What is a lognormal distribution?
A lognormal distribution describes a random variable X whose natural logarithm ln(X) follows a normal distribution. It is defined for positive values only (x > 0). It is commonly used to model phenomena like stock prices, income distributions, and survival times where values are always positive and right-skewed. See also our calculate Beta Distribution.
What do μ (mu) and σ (sigma) represent in a lognormal distribution?
In a lognormal distribution X ~ LogN(μ, σ), μ is the mean and σ is the standard deviation of the underlying normal variable ln(X) — not of X itself. The actual mean of X is e^(μ + σ²/2), and the median is e^μ. Always ensure σ > 0.

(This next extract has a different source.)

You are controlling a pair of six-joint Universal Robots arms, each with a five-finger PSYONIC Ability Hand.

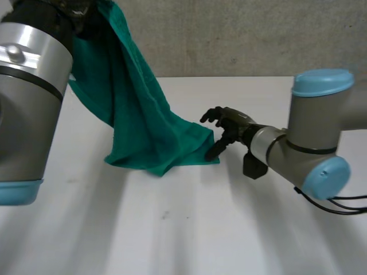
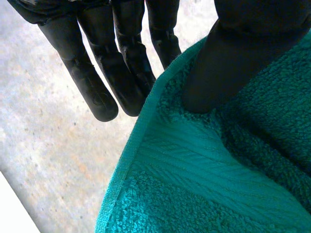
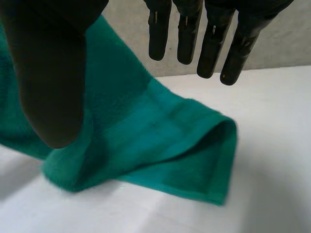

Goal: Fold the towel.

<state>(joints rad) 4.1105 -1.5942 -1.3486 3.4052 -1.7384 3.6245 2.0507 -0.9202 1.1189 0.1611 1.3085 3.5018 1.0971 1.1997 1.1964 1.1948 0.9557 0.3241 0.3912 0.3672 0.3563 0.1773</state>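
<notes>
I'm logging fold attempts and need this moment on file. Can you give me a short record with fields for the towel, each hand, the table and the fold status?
cloth: green towel, upper end held up in the air, lower end lying rumpled on the table
left: left hand raised, thumb pinching the towel near its edge against the fingers
right: right hand low by the towel's lower corner, fingers straight, thumb tip at the cloth
surface: white table
fold status: not yet folded

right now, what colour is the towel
The towel is plain teal green, with a ribbed band near its edge; the left wrist view shows it best.
</notes>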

How do I compute a left-tail probability P(X < x)?
Select 'P(X < x)' from the calculation mode dropdown, enter your μ and σ parameters, and enter the x value. The calculator returns the cumulative probability that the random variable is less than x. This equals Φ((ln(x) − μ) / σ), where Φ is the standard normal CDF.
How do I compute a right-tail probability P(X > x)?
Select 'P(X > x)' from the dropdown and provide x, μ, and σ. The right-tail probability is simply 1 − P(X < x). It represents the probability that the random variable exceeds x. You might also find our use the Gumbel Distribution Calculator useful.
How do I find a percentile (inverse CDF) for a lognormal distribution?
Select 'Find x from probability p', enter a probability between 0 and 1 in the p field (e.g. 0.8 for the 80th percentile), and provide μ and σ. The calculator returns the x value such that P(X < x) = p. Internally this is computed as x = e^(μ + σ · Φ⁻¹(p)).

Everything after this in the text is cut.